■ WHAT IS BEING ASKED
Your answer should be an exact copy of the listing.

■ INFORMATION PROVIDED

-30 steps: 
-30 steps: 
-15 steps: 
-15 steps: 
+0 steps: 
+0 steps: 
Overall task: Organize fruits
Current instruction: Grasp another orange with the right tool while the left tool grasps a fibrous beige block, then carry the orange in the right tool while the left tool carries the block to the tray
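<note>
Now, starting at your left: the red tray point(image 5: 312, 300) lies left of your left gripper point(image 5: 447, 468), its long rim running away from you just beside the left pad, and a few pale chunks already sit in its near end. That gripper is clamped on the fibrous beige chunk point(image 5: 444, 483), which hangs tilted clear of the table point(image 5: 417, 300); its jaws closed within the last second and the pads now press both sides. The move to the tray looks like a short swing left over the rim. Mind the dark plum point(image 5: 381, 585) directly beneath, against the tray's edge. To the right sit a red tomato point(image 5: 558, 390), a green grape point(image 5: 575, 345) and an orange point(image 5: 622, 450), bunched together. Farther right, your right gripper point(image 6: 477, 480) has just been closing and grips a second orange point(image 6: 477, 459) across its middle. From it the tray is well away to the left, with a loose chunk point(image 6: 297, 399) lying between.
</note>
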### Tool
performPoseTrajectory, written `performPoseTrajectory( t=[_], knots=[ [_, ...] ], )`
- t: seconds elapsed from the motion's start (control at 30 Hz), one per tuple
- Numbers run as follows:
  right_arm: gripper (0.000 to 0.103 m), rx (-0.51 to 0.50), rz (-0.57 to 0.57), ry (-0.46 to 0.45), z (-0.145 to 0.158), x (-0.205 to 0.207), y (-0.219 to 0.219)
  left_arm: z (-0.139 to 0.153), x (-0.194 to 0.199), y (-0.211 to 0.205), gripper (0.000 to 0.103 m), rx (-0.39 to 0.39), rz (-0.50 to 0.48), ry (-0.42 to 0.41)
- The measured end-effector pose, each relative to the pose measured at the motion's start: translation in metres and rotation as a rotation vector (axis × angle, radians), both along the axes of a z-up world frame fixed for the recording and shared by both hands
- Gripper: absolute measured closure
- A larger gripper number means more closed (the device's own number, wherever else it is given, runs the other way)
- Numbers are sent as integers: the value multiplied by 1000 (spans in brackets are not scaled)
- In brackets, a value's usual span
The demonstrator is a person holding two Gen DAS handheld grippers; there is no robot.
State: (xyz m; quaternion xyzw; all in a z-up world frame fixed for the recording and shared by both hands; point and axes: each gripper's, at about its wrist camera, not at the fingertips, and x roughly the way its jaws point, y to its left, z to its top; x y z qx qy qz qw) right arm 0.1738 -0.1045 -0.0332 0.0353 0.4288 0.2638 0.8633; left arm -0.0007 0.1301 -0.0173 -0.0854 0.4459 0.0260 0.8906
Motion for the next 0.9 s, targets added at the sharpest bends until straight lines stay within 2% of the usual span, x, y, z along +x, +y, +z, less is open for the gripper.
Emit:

■ YOUR RESPONSE
-30 steps: 
-30 steps: 
-15 steps: 
-15 steps: 
+0 steps: 
+0 steps: 
Overall task: Organize fruits
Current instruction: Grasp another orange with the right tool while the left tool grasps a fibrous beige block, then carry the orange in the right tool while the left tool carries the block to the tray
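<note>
Now, starting at your left: the red tray point(image 5: 312, 300) lies left of your left gripper point(image 5: 447, 468), its long rim running away from you just beside the left pad, and a few pale chunks already sit in its near end. That gripper is clamped on the fibrous beige chunk point(image 5: 444, 483), which hangs tilted clear of the table point(image 5: 417, 300); its jaws closed within the last second and the pads now press both sides. The move to the tray looks like a short swing left over the rim. Mind the dark plum point(image 5: 381, 585) directly beneath, against the tray's edge. To the right sit a red tomato point(image 5: 558, 390), a green grape point(image 5: 575, 345) and an orange point(image 5: 622, 450), bunched together. Farther right, your right gripper point(image 6: 477, 480) has just been closing and grips a second orange point(image 6: 477, 459) across its middle. From it the tray is well away to the left, with a loose chunk point(image 6: 297, 399) lying between.
</note>
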### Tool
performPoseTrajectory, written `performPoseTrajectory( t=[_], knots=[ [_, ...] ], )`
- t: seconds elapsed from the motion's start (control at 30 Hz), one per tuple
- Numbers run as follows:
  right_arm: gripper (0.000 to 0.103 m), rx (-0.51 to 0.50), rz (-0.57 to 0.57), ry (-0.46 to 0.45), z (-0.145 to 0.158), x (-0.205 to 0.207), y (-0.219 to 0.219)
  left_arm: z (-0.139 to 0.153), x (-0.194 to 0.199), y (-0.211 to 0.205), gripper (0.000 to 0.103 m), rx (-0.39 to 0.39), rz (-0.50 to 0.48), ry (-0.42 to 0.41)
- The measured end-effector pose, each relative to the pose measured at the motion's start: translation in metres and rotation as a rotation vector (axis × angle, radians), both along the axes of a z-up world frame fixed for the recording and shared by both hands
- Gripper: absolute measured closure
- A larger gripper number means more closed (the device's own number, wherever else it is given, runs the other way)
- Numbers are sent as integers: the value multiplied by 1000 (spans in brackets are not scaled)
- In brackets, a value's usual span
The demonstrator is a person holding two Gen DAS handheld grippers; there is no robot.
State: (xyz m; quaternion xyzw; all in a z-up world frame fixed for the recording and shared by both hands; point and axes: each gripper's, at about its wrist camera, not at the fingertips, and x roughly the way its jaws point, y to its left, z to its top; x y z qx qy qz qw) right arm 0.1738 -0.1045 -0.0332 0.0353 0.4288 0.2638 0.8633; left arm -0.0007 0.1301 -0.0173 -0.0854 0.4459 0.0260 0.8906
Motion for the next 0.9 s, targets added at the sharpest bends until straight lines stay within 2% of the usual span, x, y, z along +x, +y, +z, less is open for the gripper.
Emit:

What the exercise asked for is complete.